**PROBLEM STATEMENT:**
Reproduce the listing in its entirety. Do not reproduce the pictures.

[DATA BLOCK — start]

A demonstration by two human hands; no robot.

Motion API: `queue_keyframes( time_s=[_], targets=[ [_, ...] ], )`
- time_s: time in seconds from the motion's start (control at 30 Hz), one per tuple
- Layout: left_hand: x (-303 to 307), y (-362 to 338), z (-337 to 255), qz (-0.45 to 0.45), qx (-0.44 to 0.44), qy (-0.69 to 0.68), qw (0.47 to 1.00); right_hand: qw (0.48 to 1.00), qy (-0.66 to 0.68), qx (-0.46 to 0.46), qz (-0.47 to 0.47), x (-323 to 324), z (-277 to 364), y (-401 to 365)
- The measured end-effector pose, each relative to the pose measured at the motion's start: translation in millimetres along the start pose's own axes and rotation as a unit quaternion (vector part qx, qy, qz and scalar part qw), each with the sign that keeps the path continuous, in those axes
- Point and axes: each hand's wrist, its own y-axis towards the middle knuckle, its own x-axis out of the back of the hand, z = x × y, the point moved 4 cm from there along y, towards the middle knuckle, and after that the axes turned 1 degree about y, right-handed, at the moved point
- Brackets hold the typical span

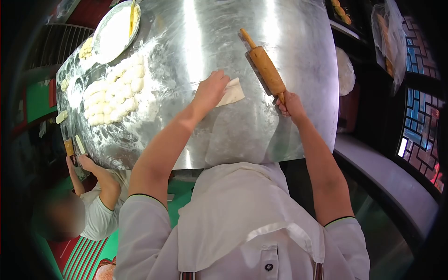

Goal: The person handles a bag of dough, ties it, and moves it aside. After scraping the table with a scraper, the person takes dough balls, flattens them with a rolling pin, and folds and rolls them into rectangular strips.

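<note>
My right hand (292,106) is closed round the near handle of a wooden rolling pin (268,70). The pin slants away from me, its far handle pointing up and to the left. My left hand (213,88) has its fingers curled at the left end of a flat, pale strip of dough (233,93) on the metal table. The fingers hide that end of the strip. A bare stretch of metal separates the strip from the rolling pin.
Floured dough balls (114,95) crowd the left of the metal table (186,126). A big bowl of white flour (112,35) stands behind them, a yellow stick in it. At lower left, a co-worker (100,205) handles a small rolling pin (69,147) and a dough strip (80,144).
</note>
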Motion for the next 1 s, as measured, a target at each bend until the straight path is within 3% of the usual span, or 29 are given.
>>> queue_keyframes(
  time_s=[0.4, 0.47, 0.53, 0.6, 0.63, 0.73, 0.8, 0.87, 0.9, 0.97, 1.0],
  targets=[
    [-12, -27, -32, -0.02, -0.025, -0.031, 0.999, 1.0, -0.005, 0.024, -0.001, -1, -1, 0],
    [-4, -14, 1, -0.069, 0.161, -0.222, 0.959, 1.0, -0.012, 0.019, -0.009, -1, -2, 0],
    [-3, -9, 7, -0.125, 0.19, -0.164, 0.96, 1.0, -0.019, 0.021, -0.012, -2, -3, -1],
    [-15, 2, -13, -0.177, 0.093, 0.061, 0.978, 0.999, -0.029, 0.026, -0.013, 0, -2, 2],
    [-29, -1, -31, -0.089, 0.037, 0.192, 0.977, 0.999, -0.025, 0.031, -0.006, 0, -2, 2],
    [-48, -9, -35, -0.078, 0.013, 0.104, 0.991, 0.999, -0.022, 0.034, 0.004, -2, 0, 1],
    [-48, -21, -29, -0.039, 0.023, 0.134, 0.99, 0.999, -0.024, 0.025, 0.006, -1, -7, -5],
    [-27, -27, -8, -0.103, 0.134, 0.001, 0.986, 1.0, -0.011, 0.023, 0.006, -1, -3, 2],
    [-15, -33, -11, -0.102, 0.133, 0.003, 0.986, 1.0, -0.009, 0.023, 0.006, -1, -5, 2],
    [-7, -48, -17, 0.037, 0.198, 0.028, 0.979, 0.999, -0.017, 0.041, 0.005, -1, -5, 2],
    [-5, -51, -22, 0.034, 0.2, 0.029, 0.979, 0.999, -0.019, 0.044, 0.008, -2, -3, 2]
  ],
)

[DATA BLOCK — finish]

**RESULT OF THE EXERCISE:**
A demonstration by two human hands; no robot.

Motion API: `queue_keyframes( time_s=[_], targets=[ [_, ...] ], )`
- time_s: time in seconds from the motion's start (control at 30 Hz), one per tuple
- Layout: left_hand: x (-303 to 307), y (-362 to 338), z (-337 to 255), qz (-0.45 to 0.45), qx (-0.44 to 0.44), qy (-0.69 to 0.68), qw (0.47 to 1.00); right_hand: qw (0.48 to 1.00), qy (-0.66 to 0.68), qx (-0.46 to 0.46), qz (-0.47 to 0.47), x (-323 to 324), z (-277 to 364), y (-401 to 365)
- The measured end-effector pose, each relative to the pose measured at the motion's start: translation in millimetres along the start pose's own axes and rotation as a unit quaternion (vector part qx, qy, qz and scalar part qw), each with the sign that keeps the path continuous, in those axes
- Point and axes: each hand's wrist, its own y-axis towards the middle knuckle, its own x-axis out of the back of the hand, z = x × y, the point moved 4 cm from there along y, towards the middle knuckle, and after that the axes turned 1 degree about y, right-handed, at the moved point
- Brackets hold the typical span


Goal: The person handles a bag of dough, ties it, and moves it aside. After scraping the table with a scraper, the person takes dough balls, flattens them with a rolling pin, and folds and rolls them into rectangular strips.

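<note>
My right hand (292,106) is closed round the near handle of a wooden rolling pin (268,70). The pin slants away from me, its far handle pointing up and to the left. My left hand (213,88) has its fingers curled at the left end of a flat, pale strip of dough (233,93) on the metal table. The fingers hide that end of the strip. A bare stretch of metal separates the strip from the rolling pin.
Floured dough balls (114,95) crowd the left of the metal table (186,126). A big bowl of white flour (112,35) stands behind them, a yellow stick in it. At lower left, a co-worker (100,205) handles a small rolling pin (69,147) and a dough strip (80,144).
</note>
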Motion for the next 1 s, as measured, a target at each bend until the straight path is within 3% of the usual span, or 29 are given.
>>> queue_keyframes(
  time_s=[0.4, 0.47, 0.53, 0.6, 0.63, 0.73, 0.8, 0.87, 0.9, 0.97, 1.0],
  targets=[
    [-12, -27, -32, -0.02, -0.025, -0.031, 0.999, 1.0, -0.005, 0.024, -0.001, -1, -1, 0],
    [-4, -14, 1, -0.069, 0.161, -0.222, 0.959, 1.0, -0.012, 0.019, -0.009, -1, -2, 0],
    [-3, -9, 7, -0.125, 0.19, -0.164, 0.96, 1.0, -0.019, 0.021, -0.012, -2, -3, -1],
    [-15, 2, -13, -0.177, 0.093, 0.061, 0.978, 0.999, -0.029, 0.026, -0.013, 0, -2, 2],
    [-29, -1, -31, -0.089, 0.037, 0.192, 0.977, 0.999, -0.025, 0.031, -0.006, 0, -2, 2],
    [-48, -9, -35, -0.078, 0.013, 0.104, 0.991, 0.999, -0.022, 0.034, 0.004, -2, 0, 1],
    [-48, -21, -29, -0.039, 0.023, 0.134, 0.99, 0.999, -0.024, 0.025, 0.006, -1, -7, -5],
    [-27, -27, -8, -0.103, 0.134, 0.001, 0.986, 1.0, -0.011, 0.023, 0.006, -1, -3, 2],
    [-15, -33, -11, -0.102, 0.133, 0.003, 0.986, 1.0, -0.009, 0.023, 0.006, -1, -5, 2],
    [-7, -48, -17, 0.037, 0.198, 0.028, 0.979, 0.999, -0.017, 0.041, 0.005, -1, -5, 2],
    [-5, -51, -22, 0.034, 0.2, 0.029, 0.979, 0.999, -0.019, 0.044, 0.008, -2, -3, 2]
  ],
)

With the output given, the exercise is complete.